Quem conheça a vida do general de Gaulle (mesmo sem ter lido qualquer biografia sua), saberá que as vicissitudes da sua carreira fizeram com que ele tivesse que aprender a falar, praticando, outros idiomas para além do seu francês materno. Durante uma parte da Primeira Guerra Mundial, entre 1916 e 1918, ele esteve prisioneiro na Alemanha, tendo por isso que falar alemão. Posteriormente e durante uma parte da Segunda Guerra Mundial, entre 1940 e 1943, esteve exilado na Grã-Bretanha, tendo por isso de falar inglês com os seus anfitriões.

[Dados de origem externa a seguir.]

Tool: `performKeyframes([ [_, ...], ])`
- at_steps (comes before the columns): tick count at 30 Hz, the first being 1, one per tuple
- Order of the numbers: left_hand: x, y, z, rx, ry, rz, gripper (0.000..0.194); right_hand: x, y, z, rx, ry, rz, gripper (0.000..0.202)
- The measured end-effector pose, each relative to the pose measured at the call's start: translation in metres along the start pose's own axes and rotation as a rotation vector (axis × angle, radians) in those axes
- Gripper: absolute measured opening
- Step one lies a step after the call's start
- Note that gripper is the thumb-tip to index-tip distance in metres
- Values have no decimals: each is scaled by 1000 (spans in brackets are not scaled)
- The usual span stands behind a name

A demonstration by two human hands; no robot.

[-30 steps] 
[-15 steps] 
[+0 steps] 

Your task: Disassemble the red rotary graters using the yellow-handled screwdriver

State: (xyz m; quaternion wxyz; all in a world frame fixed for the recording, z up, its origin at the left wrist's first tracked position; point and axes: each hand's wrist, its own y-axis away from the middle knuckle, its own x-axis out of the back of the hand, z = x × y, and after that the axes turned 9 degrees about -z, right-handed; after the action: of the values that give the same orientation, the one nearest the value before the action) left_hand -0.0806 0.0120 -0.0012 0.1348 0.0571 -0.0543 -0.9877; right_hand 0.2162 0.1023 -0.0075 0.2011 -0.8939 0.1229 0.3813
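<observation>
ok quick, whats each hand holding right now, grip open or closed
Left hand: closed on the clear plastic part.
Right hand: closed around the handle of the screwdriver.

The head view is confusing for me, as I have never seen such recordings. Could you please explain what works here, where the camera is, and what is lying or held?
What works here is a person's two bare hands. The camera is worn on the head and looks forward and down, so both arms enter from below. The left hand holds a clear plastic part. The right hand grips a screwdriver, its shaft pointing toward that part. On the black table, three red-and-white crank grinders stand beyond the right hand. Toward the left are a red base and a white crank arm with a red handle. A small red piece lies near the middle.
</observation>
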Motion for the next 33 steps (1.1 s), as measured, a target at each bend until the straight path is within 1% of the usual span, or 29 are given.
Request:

Contudo, uma característica reconhecida a de Gaulle, é que ele falava os idiomas que não o seu com um carregadíssimo sotaque gaulês, não se sabendo se o fazia por falta de vocação, por negligência, ou expressamente, como um retoque da sua pretensão de representar a França, como mais ninguém da sua geração o conseguiria fazer, marcando o favor de se expressar num outro idioma que não o natural (note-se que o francês havia sido desalojado de idioma diplomático de referência depois de 1945). Neste discurso que é pronunciado por de Gaulle a 6 de Setembro de 1962 - há 60 anos - em Bona (que era então a capital da Alemanha Federal), suponho que nem será preciso dominar o alemão para que nos apercebamos o quanto os sons saem distorcidos daquilo a que estaremos habituados quando alguém fala alemão!
Quanto ao inglês... Havia uma história que corria durante a Segunda Guerra Mundial que, não visando directamente de Gaulle, acabava por o fazer através da mulher, Yvonne de Gaulle (tante Yvonne), mas que troçaria da falta de fluência dos de Gaulle no inglês, apesar dos anos de residência em Inglaterra. A história passava-se com uma jornalista norte-americana, interessada em entrevistar o casal de Gaulle, um pedido a que, dada a situação de dependência dos restantes aliados dos todos poderosos Estados Unidos, convinha não recusar. Uma entrevista a ser concedida em inglês, claro! A certa altura, numa daquelas perguntas consagradas sobre qual seria o segredo para a harmonia da sua vida de casados, a entrevistada respondeu placidamente qualquer coisa que soava Appeniss (um pénis). Com a fleuma que lhe era reconhecida, de Gaulle ter-se-ia voltado para a esposa e, em francês, tê-la-ia rectificado: «Minha querida, creio que aquilo que quererias dizer era happiness (felicidade).» A história tem tanto de ferina quanto de engraçada, mas será provavelmente apócrifa. Suponho que a reputação de de Gaulle no que concerne à (falta de) familiaridade com idiomas estrangeiros será um dado histórico adquirido. Explicado tudo isto, chegar a uma página de uma rede social e ver alguém a citar pomposamente um pensamento de Charles de Gaulle mas redigido em inglês é... Creio que nem vale a pena qualificar.
Se o Paulo Gorjão aqui acima quisesse citar de Gaulle no formato que eu consideraria apropriado, então deveria ter escrito o seu pensamento aproximadamente como «Retenham esta lição, a história não nos ensina apenas o fatalismo, ele há ocasiões em que a vontade de alguns homens contraria o determinismo e cria novas opções». Porém, o remate que «o povo tem a história que merece» não faz parte do corpo da citação, que é retirada de um discurso que ele terá proferido em 1921. Ou então o Paulo Gorjão poderia citar de Gaulle no original, dando mostras de uma sofisticação consentânea com a cultura que pretende exibir: «Retenez cette leçon, l’Histoire n’enseigne pas le fatalisme, il y a des heures où la volonté de quelques hommes brise le déterminisme et ouvre de nouvelles voies.». Assim como aparece publicado, pretendendo o efeito contrário, só dá mostras da ignorância do ilustre digital influencer: uma ignorância tanto linguística quanto histórica.